Neem de nieuwe cartridge uit de verpakking.

Let op:
  • Pas goed op dat u de haken aan de zijkant van de cartridge niet afbreekt wanneer u de cartridge uit de verpakking haalt.
  • Verwijder nooit het label van de cartridge en scheur het niet. Dit kan lekken veroorzaken.
  • Raak de groene chip op de zijkant van de cartridge niet aan. Hierdoor kan de cartridge beschadigd raken.

  • Als een cartridge tijdelijk uit het apparaat moet worden gehaald, let er dan op dat het inkttoevoergedeelte van de cartridge schoon blijft. Bewaar de cartridge in dezelfde omgeving als het apparaat. Let erop dat u de cartridges bewaart in de positie zoals getoond in de volgende illustratie (het label waarop de inktkleur is aangegeven moet bovenaan de cartridge zichtbaar zijn). De klep in de inkttoevoer is zo ontworpen dat de eventuele inkt die naar buiten komt, netjes wordt opgevangen. Niettemin raden we u aan voorzichtig te werk te gaan. Raak de inkttoevoer van de cartridge of het gebied eromheen niet aan.
  • Installeer na het verwijderen van de oude cartridge altijd onmiddellijk een nieuwe. Doet u dit niet, dan kan de printkop uitdrogen en loopt u het risico dat de printkop niet meer goed functioneert.

Knijp de zijkanten in van de cartridge die u wilt vervangen.

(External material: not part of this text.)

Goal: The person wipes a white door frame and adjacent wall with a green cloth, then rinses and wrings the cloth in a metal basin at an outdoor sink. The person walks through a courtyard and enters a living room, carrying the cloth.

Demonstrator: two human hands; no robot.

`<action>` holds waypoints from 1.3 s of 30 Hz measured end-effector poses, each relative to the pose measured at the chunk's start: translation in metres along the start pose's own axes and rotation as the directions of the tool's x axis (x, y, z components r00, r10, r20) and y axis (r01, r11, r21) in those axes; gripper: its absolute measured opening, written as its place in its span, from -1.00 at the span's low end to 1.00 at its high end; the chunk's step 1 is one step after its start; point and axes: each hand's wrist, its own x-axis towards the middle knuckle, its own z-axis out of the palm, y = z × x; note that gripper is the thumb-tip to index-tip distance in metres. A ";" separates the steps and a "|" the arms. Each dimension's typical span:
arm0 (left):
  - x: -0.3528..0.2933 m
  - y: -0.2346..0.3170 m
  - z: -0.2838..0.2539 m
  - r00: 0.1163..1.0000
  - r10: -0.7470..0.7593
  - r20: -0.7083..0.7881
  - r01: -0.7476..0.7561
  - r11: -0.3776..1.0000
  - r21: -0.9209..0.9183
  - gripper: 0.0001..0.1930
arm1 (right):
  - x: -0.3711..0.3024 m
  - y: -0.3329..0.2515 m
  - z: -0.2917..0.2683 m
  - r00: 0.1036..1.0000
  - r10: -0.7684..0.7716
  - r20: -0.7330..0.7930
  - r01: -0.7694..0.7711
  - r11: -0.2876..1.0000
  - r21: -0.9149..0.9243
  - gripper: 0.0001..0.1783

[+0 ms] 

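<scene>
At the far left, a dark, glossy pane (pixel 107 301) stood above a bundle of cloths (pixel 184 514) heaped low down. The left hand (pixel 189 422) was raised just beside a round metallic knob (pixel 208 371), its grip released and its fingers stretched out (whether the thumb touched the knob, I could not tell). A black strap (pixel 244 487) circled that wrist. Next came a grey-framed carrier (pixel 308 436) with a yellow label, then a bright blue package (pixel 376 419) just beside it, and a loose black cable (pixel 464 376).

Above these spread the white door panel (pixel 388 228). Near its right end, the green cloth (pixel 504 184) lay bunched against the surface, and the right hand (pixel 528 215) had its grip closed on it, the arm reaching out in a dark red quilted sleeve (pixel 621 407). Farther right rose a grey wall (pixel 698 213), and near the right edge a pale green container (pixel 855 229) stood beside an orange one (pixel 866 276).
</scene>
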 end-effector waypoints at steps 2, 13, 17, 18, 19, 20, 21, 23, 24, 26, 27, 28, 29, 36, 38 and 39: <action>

Haal de cartridge uit het apparaat en gooi de cartridge weg. Houd hierbij rekening met de plaatselijke milieuvoorschriften. Bewaar de gebruikte cartridge niet en probeer deze niet bij te vullen.

Waarschuwing:
Als u inkt op uw handen krijgt, was ze dan grondig met water en zeep. Als u inkt in uw ogen krijgt, moet u uw ogen onmiddellijk uitspoelen met water. Raadpleeg onmiddellijk een arts als u ondanks grondig spoelen problemen krijgt met uw ogen of nog steeds ongemak ondervindt.

Plaats de cartridge verticaal in de houder.

Druk de cartridge nu omlaag tot hij vastklikt. Druk niet te hard.

Sluit de scannereenheid

De printkop verplaatst zich en het inkttoevoersysteem wordt geladen Het Aan-lampje knippert tijdens het laden van de inkt. Wanneer het Aan-lampje stopt met knipperen is de inkt volledig geladen.

Let op:
Zet het apparaat nooit uit terwijl het Aan-lampje knippert. Het inkttoevoersysteem wordt dan niet volledig geladen.

Opmerking:
Na vervanging van de cartridge kan een bijna lege cartridge als leeg worden aangemerkt. Vervang de cartridge in dit geval opnieuw.


[Boven]

De Status Monitor gebruiken

Met behulp van EPSON Status Monitor 3 (voor Windows) of EPSON StatusMonitor (voor Macintosh) kunt u vanaf uw computer controleren hoeveel inkt er nog rest en op het scherm instructies weergeven voor het vervangen van een lege of bijna lege cartridge.

Wanneer een cartridge bijna of volledig leeg is, klikt u in het venster EPSON Status Monitor op de knop Hoe. Volg de instructies op het scherm om de cartridge te vervangen.

Voor meer informatie over EPSON Status Monitor raadpleegt u Functies van de printersoftware.